Subtracting equation ii) from i), we get
C(s) + ½ O2 (g) → CO (g)
Therefore, ΔH= -393.3 -(-282.8) kJ/mol = -110.5 kJ/mol
Q-3: The thermite reaction used for welding of metals involves the reaction
2Al (s) + Fe2O3 (s) → Al2O3 (s) + 2Fe (s)
What is ΔHo at 25oC for this reaction? Given that the standard heats of formation of Al2O3 and Fe2O3 are -1675.7 kJ and -828.4 kJ/mol, respectively.
Answer: We are given
i) 2Al (s) + 3/2O2 (g) → Al2O3 (s) ; ΔH= -1675.7 kJ/mol
ii) 2Fe (s) + 3/2O2 (g) → Fe2O3 (s) ; ΔH= -828.4 kJ/mol
We aim at
2Al (s) + Fe2O3 (s) → Al2O3 (s) + 2Fe (s) ; ΔH=?
Equation (i) – Equation (ii) gives
2Al (s) + Fe2O3 (s) → Al2O3 (s) + 2Fe (s)

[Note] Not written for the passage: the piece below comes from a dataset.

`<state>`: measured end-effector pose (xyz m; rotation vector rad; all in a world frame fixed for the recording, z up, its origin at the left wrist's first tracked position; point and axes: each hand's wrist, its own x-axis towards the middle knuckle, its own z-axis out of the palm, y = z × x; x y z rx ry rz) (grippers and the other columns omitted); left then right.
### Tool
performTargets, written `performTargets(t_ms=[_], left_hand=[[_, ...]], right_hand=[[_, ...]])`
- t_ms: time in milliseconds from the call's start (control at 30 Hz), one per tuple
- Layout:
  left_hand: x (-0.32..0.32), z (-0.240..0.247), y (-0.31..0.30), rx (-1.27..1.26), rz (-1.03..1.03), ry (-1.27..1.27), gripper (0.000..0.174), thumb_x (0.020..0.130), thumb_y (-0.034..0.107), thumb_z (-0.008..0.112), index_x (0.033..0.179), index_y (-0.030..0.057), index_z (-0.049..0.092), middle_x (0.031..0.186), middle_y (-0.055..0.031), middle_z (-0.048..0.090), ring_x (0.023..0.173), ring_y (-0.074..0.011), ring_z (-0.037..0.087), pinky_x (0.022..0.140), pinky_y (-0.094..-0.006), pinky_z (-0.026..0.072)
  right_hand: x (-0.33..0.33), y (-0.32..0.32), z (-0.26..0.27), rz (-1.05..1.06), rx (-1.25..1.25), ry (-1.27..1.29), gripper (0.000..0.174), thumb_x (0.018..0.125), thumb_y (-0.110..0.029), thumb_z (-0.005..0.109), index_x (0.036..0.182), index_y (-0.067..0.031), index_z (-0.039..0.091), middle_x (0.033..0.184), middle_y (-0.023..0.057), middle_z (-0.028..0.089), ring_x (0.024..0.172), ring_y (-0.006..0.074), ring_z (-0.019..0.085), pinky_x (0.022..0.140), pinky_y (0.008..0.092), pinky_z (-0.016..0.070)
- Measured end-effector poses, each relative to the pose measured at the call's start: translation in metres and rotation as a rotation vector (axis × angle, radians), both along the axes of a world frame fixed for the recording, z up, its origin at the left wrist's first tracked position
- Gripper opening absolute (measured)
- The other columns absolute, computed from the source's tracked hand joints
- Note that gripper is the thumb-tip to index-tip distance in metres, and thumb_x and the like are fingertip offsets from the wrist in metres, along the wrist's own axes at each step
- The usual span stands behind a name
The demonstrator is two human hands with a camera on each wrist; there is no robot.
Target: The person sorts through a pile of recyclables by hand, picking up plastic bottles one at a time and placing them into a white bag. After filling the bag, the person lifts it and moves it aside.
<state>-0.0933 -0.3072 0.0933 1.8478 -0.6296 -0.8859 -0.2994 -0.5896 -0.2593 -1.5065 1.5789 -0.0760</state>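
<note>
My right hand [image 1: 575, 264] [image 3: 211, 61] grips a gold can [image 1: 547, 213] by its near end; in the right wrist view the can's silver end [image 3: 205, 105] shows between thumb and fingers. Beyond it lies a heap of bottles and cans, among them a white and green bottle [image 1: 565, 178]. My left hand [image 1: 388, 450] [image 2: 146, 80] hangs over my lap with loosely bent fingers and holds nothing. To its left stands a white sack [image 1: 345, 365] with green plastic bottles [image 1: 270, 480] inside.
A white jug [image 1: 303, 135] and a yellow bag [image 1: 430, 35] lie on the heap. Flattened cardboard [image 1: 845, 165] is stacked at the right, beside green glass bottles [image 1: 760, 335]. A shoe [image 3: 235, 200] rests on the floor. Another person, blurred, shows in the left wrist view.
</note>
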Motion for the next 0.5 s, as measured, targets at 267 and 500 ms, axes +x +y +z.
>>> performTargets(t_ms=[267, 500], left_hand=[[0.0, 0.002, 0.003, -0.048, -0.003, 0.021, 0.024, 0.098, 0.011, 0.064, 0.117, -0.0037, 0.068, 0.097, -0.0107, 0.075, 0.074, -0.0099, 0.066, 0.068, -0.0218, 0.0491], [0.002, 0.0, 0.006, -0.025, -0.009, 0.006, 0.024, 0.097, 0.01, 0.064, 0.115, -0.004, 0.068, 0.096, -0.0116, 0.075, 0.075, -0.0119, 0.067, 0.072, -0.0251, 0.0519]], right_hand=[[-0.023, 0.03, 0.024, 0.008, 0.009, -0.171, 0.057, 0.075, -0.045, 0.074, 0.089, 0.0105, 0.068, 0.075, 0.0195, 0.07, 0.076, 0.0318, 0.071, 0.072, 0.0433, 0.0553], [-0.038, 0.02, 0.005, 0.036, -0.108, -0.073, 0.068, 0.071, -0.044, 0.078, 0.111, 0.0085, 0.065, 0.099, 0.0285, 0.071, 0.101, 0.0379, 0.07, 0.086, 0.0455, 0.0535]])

ΔH = -1675.7 -(-828.4) kJ/mol = -847.3 kJ/mol
Q-4: CH4 +½O2 → CH3OH has a negative enthalpy. Which of the following relationships is correct if the enthalpy of combustion of CH4 and CH3OH is z and y, respectively?
a) z>y
b) z<y
c) z=y
d) Information insufficient
Answer: b) z<y
Explanation:
i) CH4 + 2O2 → CO2 + 2H2O ; ΔH=z
ii) CH3OH + 3/2O2 → CO2 + 2H2O ; ΔH= y
(i)-(ii) gives the required equation, that is, CH4 + ½O2 → CH3OH
Thus, for the given reaction, ΔH = z-y = -ve
This implies, z<y.
Q-5: Hess’ law states that the total amount of heat evolved or absorbed is independent of _______.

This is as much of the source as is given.